Dalam berbagai wawancara, tujuh dari sepuluh orang normal di DKI Jakarta, mengatakan bahwa memilih pemimpin DKI adalah urusan duniawi. Kecuali jika Indonesia atau DKI adalah negara dalam kekuasaan Daulat Umah wal Islamiyah, Negara seperti yang diimpikan Hizbut Tahrir, maka wajiblah pimpian harus Islam. Lah Indonesia kan Negara Pancasila yang pluralis. Ini pendapat banyak rakyat jelata yang goblok, tolol, bebal, bodoh dan sederhana seperti saya - bukan pendapat Panwaslu dan para ustadz bayaran Foke. Upaya memecah belah dan sektarian ini juga akan menggerus suara Foke. Pasti. Rakyat tak suka pemimpin yang tukang ngeles dan membohongi rakyat seperti pencitraan dan seterusnya yang diwakili oleh tokoh-tokoh tadi.
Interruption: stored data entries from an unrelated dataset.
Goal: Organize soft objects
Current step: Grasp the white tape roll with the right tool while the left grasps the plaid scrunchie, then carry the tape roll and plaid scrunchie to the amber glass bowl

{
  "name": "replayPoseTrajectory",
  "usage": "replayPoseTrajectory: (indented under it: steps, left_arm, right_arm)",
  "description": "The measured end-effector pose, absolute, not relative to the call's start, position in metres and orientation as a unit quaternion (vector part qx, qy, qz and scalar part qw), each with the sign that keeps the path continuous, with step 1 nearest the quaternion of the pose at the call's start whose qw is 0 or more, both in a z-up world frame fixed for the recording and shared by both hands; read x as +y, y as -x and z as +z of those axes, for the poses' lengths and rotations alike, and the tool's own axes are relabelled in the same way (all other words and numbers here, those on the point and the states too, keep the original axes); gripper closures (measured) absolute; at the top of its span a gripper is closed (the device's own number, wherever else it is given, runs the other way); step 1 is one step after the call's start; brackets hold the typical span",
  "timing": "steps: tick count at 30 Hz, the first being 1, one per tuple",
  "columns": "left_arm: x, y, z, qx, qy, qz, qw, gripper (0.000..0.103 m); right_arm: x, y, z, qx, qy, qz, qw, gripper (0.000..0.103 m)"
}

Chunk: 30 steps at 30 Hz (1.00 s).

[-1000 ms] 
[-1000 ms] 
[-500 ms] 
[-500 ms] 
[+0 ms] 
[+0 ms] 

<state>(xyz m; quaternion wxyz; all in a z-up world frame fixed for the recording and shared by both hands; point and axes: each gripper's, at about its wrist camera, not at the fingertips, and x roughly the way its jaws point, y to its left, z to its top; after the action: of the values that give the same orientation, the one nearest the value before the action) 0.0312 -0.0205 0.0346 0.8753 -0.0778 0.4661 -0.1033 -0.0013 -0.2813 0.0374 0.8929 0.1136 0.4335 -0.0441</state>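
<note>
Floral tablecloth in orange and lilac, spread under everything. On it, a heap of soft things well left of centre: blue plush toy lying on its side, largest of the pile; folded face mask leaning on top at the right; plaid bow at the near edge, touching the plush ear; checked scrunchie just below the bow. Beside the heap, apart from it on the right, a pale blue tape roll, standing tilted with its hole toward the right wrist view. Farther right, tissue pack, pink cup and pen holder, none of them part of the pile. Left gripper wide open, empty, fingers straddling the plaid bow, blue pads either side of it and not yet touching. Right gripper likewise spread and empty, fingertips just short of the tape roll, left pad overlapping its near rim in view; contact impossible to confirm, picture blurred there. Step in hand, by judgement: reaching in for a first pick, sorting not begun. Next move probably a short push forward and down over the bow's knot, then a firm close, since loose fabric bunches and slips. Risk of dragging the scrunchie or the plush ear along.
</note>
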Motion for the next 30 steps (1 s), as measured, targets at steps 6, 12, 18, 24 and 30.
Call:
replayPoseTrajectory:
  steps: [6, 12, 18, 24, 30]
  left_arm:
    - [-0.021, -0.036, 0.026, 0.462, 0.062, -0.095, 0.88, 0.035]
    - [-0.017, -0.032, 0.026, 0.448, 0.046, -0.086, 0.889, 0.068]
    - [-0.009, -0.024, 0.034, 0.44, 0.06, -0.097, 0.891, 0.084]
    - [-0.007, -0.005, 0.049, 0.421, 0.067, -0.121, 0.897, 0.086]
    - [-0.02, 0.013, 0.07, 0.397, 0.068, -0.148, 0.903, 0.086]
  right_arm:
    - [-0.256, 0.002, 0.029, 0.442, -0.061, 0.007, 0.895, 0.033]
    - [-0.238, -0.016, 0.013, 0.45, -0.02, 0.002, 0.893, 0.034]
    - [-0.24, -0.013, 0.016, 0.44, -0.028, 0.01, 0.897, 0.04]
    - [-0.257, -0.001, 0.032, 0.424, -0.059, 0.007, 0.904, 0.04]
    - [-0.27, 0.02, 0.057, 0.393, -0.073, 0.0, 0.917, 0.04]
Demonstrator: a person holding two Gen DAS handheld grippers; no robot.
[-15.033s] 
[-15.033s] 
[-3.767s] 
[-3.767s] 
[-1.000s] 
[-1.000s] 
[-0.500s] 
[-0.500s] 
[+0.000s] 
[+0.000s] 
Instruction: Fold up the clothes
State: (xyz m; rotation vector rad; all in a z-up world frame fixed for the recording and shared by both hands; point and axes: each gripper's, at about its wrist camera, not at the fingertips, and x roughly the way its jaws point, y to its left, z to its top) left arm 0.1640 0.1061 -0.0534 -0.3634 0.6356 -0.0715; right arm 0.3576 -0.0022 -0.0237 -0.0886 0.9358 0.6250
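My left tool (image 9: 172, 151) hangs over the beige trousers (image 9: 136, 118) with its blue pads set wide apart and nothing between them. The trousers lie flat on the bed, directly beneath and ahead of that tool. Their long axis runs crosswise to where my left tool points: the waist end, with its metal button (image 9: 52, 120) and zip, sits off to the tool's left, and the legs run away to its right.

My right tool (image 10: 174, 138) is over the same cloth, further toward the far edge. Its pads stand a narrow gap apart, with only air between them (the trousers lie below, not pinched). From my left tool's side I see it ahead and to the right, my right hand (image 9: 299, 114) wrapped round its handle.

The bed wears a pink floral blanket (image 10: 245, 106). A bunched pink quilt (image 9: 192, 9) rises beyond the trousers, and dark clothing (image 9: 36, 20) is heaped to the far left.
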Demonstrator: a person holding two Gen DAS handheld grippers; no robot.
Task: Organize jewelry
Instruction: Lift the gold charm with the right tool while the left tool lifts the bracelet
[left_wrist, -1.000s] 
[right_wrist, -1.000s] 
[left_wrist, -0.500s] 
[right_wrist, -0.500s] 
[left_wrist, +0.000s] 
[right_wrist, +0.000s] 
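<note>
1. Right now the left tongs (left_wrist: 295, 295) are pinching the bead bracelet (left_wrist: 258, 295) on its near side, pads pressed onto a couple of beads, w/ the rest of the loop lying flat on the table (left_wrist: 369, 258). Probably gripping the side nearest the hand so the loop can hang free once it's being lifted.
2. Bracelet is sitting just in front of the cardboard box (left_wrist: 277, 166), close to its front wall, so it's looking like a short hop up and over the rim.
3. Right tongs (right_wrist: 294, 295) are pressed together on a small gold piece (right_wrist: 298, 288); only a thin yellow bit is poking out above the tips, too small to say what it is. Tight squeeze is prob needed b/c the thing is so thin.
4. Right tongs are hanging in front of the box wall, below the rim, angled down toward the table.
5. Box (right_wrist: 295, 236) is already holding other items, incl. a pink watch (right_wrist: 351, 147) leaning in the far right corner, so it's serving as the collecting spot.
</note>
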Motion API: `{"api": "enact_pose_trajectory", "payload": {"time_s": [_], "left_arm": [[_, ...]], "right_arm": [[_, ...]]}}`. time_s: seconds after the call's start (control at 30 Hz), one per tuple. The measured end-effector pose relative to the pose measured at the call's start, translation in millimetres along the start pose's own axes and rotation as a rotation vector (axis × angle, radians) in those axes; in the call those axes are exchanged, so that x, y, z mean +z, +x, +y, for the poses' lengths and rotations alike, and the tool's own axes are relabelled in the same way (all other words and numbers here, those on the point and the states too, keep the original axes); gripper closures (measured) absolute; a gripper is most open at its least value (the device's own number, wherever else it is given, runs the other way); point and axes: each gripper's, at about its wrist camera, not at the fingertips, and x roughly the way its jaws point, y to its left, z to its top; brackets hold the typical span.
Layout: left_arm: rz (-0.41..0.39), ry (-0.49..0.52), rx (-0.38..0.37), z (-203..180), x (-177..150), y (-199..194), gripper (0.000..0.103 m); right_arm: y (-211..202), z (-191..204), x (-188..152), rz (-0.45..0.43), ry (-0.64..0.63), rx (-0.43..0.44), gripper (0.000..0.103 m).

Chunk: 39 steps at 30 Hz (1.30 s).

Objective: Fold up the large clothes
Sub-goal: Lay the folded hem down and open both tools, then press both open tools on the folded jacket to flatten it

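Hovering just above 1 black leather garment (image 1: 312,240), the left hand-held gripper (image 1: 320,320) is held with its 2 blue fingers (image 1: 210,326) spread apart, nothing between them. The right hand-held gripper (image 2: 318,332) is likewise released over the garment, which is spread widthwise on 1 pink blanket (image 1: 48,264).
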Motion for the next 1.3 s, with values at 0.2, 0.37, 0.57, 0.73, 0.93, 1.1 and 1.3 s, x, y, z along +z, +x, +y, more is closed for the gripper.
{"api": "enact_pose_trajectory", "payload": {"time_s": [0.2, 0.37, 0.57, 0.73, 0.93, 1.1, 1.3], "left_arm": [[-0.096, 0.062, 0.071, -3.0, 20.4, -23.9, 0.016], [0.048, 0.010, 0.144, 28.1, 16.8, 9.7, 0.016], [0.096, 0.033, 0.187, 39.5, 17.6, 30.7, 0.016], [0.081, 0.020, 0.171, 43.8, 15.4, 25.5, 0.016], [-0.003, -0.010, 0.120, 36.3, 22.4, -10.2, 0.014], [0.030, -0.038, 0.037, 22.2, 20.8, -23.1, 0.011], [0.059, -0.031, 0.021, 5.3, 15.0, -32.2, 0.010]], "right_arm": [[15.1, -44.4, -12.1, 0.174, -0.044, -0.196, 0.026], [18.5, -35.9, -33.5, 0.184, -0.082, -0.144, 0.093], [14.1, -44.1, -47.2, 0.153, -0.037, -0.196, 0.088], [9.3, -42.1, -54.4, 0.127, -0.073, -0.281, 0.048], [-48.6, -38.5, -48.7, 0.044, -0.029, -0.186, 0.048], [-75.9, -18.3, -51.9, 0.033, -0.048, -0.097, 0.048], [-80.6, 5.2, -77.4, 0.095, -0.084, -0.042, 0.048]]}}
Ingat tahun 2007, rakyat DKI muak dengan arogansi dan sikap ekslusifisme PKS. Maka PKS dihukum dan sejak tahun 2007 dukungan rakyat pada PKS anjlok. Puncaknya Hidayat dipermalukan dengan suara 11% jauh di bawah 19 % konstituen PKS tahun 2009. Tahun 2007, rakyat melawan kejumawaan PKS. Kini de javu terbalik mengenai Foke. Rakyat melawan status quo dan perubahan.